Je (re)vis en Belgique. C’est une première information qui change quand même pas mal la donne par rapport à mon existence, pas vrai? Je prends souvent l’avion pour retrouver Beyrouth, mon amoureux et ma deuxième vie. Comme tu le sais, je n’aime pas trop me retrouver dans les airs, du coup, chaque départ dans un sens ou dans l’autre crée un petit ascenseur émotionnel dans mon cerveau. Mais ça va, c’est comme ça.

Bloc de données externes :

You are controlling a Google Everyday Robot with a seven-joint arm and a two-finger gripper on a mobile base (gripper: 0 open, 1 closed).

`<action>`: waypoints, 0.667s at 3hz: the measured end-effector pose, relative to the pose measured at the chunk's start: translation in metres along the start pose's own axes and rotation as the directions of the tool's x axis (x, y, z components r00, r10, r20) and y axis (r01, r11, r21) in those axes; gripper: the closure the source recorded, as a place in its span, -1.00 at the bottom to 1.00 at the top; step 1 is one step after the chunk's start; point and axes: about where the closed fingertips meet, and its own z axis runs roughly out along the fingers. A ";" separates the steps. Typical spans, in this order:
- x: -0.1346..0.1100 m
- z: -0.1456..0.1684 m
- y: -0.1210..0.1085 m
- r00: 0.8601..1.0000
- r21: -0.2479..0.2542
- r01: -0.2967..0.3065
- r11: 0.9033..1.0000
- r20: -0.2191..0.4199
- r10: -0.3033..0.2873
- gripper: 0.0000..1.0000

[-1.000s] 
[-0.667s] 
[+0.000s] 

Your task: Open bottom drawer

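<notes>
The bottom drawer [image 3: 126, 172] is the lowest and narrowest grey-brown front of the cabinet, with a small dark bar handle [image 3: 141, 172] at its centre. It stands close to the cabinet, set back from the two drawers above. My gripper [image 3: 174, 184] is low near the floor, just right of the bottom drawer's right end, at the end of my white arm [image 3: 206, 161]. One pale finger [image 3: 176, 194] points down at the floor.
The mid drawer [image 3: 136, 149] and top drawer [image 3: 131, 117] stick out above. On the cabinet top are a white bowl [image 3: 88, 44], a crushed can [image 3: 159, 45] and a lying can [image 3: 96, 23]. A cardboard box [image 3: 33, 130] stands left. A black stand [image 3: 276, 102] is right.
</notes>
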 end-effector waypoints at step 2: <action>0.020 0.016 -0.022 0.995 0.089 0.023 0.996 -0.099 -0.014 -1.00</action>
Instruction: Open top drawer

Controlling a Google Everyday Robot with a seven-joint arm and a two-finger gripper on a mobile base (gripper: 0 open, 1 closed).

Quoi d’autre? Le we passé, j’ai beaucoup pleuré. Des litres. (Au moins dix). J’ai vidé une boite de mouchoirs (que je venais d’acheter (c’est con parce que depuis j’ai plus de mouchoirs quand je dois me moucher)). Je regardais le ciel, je pleurais, le mur, je pleurais, un film, je pleurais. Une espèce de mega gastro de chialement. Je crois que j’ai atterri, puis ça m’a fait mal aux fesses. La réalité, pas celle des rêves, la vraie.

Ce soir là, par hasard mon père m’a appelé, j’avais le nez en patate et je faisais des drôles de bruits avec ma respiration pour retenir les larmes. Il m’a dit « tu as un rhume? » J’ai répondu « Non, j’essaye de grandir mais c’est pas si facile » et j’ai (re)chialé. (Depuis, je crois qu’il croit que je suis triste, il me demande souvent si ça va.)

En vrai, ça va, c’est juste que je suis vraiment une petite chochotte des fois. Quand trop d’éléments perturbateurs viennent me perturber bhen je pleure. Et puis, ça passe. Et c’est passé et tout va bien (je ne veux pas que tu crois que je suis triste maintenant parce que je ne le suis pas.)

C’est drôle de recroiser tous ces visages familiers. Les uns attendent un enfant, les autres achètent un appartement. Et là je réalise que oui, les années ont passé et que pendant que je découvrais les trésors du Liban, la vie continuait ici aussi. C’est évident tu vas me dire… Oui mais quand on est loin, on a tendance à l’oublier.

Ah, il y a un truc qui me chiffonne quand même, c’est la gestion du temps. J’ai l’impression qu’ici, tout le monde est occupé, tout le temps. Faut prendre des rdv pour se voir entre potes. Je vais pas te mentir, la phrase « faut qu’on se voit » me donne de l’urticaire… Ce serait quand même plus cool de la remplacer par « voyons nous ».

Au Liban, on ne planifie pas, fin pas des semaines en avance en tous cas. La vie se déguste au jour le jour, puisque finalement on ne sait jamais très bien ce qui peut arriver demain. Ici, en Belgique, j’ai l’impression que si tu « n’as rien de prévu » t’es un looser alors faut remplir, remplir, remplir.Quand, les choses sont planifiées, je me sens emprisonnée. (Bon du coup, j’essaye de m’adapter au rythme effréné mais j’y vais molo-piano parce qu’en fait finalement, chacun fait ce qu’il veut, pardi).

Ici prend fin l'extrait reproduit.